Los enterradores son el último eslabón de la cadena en la lucha contra la COVID-19. La labor de los sanitarios, la de los servicios de emergencia o la de los militares han sido reconocidas públicamente. La de los sepultureros, no. Ellos también están expuestos a un posible contagio y son trabajadores esenciales en un país en estado de alarma.
“Mi sensación es que esto es como una guerra. Cuando salgo por la mañana de casa no hay nadie por la calle. Y aquí en el cementerio es desolador. Los compañeros más veteranos dicen que esta crisis está siendo lo más difícil que han tenido que afrontar. Peor que el 11-M y que el accidente aéreo de Spanair”, asegura Luis Miguel.

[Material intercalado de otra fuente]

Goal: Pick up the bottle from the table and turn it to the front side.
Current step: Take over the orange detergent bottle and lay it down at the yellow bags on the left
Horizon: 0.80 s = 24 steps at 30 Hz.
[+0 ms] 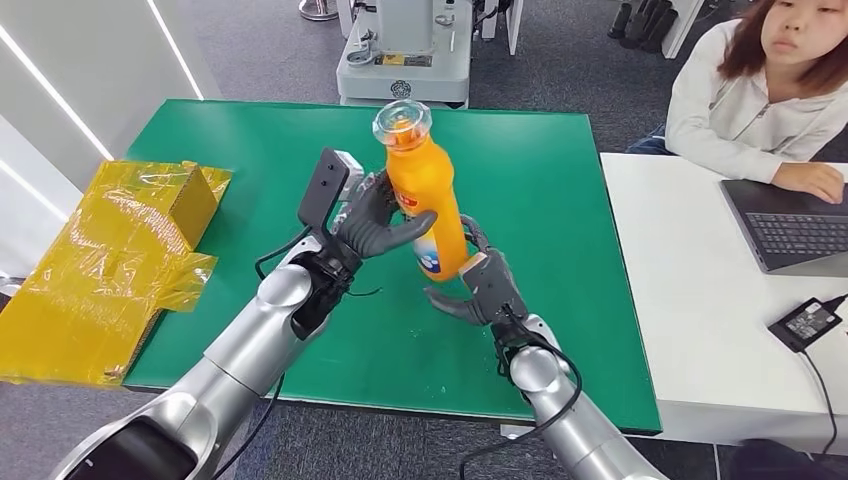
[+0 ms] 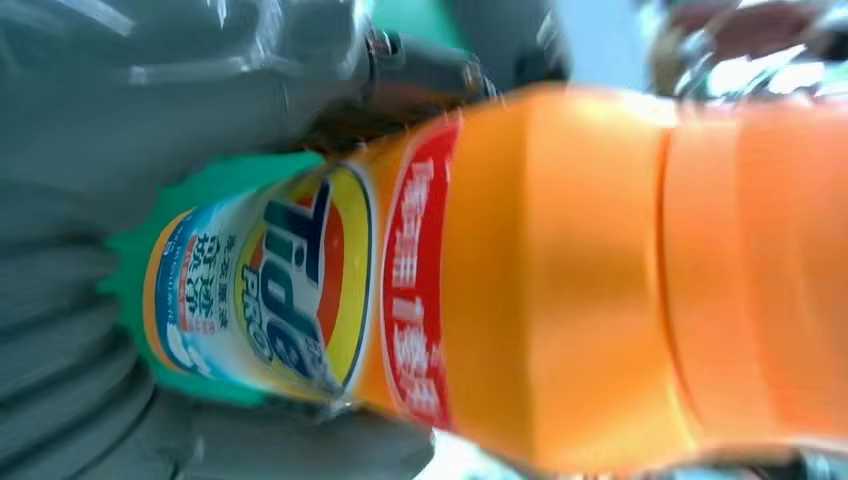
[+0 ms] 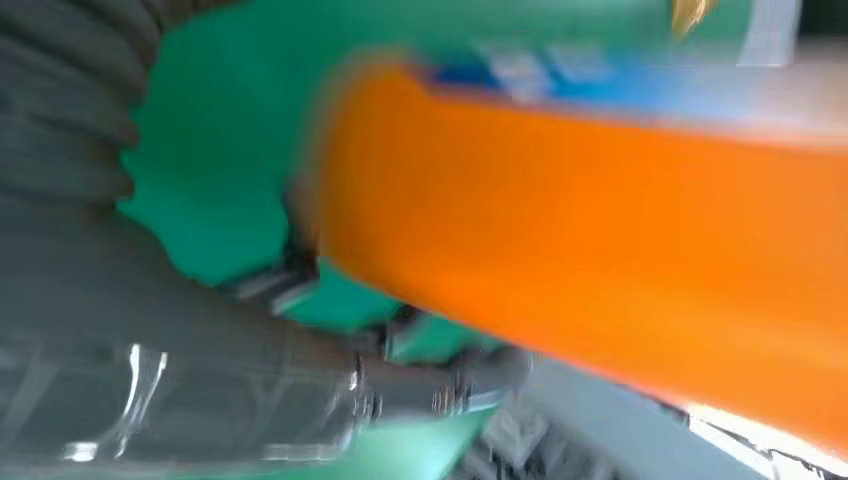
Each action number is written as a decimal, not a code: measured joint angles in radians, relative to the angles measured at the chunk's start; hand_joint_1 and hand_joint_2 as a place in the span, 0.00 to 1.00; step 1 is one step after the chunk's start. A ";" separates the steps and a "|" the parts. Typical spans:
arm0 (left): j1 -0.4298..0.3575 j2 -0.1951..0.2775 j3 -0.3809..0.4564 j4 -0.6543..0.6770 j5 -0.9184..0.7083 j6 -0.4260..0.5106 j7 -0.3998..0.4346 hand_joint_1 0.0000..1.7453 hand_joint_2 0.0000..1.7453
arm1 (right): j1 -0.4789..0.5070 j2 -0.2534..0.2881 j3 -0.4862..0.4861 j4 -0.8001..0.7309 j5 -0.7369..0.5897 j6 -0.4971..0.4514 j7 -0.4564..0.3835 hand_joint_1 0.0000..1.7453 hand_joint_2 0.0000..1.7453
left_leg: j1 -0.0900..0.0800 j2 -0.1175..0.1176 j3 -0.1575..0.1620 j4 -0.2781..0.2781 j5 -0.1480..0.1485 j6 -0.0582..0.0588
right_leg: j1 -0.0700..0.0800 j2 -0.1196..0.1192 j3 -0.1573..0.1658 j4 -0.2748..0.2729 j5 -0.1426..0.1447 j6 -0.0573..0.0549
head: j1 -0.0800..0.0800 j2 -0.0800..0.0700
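An orange detergent bottle (image 1: 425, 180) with a clear cap is held tilted above the green table (image 1: 540, 180). My left hand (image 1: 385, 225) grips its middle, thumb across the label. The left wrist view shows the bottle (image 2: 560, 280) close up with its blue, yellow and red label facing the camera, and the left hand (image 2: 100, 100) around it. My right hand (image 1: 480, 285) sits at the bottle's base, fingers against the lower side and thumb spread below it. In the blurred right wrist view, green shows between the bottle (image 3: 600, 250) and the right hand (image 3: 150, 330).
A box wrapped in yellow film (image 1: 110, 260) lies at the table's left edge. To the right is a white table (image 1: 690, 300) with a laptop (image 1: 790, 230) and a power adapter (image 1: 810, 322), where a person (image 1: 760, 90) sits. A grey machine (image 1: 405, 50) stands behind the green table.
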 joint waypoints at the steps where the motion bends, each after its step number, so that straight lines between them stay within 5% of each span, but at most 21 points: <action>1: -0.001 0.005 0.012 -0.002 -0.042 0.028 -0.017 1.00 1.00 | 0.021 -0.008 -0.004 -0.032 -0.009 0.001 0.000 0.00 1.00 | 0.000 0.000 0.000 0.000 0.000 0.000 | 0.000 0.000 0.000 0.000 0.000 0.000 | 0.000 0.000; 15: -0.033 0.044 0.155 0.031 -0.431 0.198 -0.124 1.00 1.00 | 0.322 -0.095 -0.057 -0.515 -0.032 -0.002 0.006 0.00 1.00 | 0.000 0.001 -0.001 -0.001 0.000 0.000 | 0.000 0.001 -0.001 0.000 -0.001 0.000 | 0.000 0.000; 19: -0.060 0.052 0.138 0.074 -0.744 0.405 -0.130 1.00 1.00 | 0.366 -0.098 -0.058 -0.578 -0.015 -0.002 -0.012 0.00 1.00 | 0.000 0.001 -0.001 -0.001 0.000 0.000 | 0.000 0.001 -0.002 0.000 0.000 0.000 | 0.000 0.000; 24: -0.115 0.072 0.075 0.228 -1.186 0.669 0.013 1.00 1.00 | 0.395 -0.101 -0.057 -0.646 0.014 -0.019 -0.020 0.00 1.00 | 0.000 0.002 -0.001 -0.001 0.000 0.000 | 0.000 0.002 -0.002 0.000 0.000 0.000 | 0.000 0.000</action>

La escena más dura de todas
Él tiene otra escena clavada en el corazón. La más dura que ha vivido desde que comenzó la crisis sanitaria. Tenían que enterrar a una mujer y cuando llegó el coche fúnebre descubrieron que venía solo el féretro. Sin nadie más. El marido y el hijo de la fallecida estaban ingresados en el hospital. También con coronavirus. Así que fueron los propios enterradores los que, “con todo el respeto del mundo”, le dieron el último adiós. “Estaba muy nervioso porque me imaginé que podía ser mi madre. Así que te emocionas y lo pasas mal. Pensar que no había nadie para despedirse de ella… Es la situación más difícil por la que he pasado”, se lamenta Luis Miguel.

Los sepultureros no paran desde hace semanas. Ampliando turnos en muchos casos. Quitándole horas a sus familias. También Luis Miguel, que cuando llega a casa va directo a la ducha. Tiene miedo de contagiar a su mujer. También se preocupa por su padre, del que aprendió el oficio y con el que ahora trabaja mano a mano. “A la muerte nadie la quiere ver, y a los que trabajamos con ella, tampoco. Por eso no se acuerdan de nosotros”, se lamenta.
La hora libre que tenía Luis Miguel se acaba y con ella la conversación. Él vuelve a las despedidas sin flores, al silencio y a los entierros sin calor humano. Otros nueve servicios por delante. Otro día más.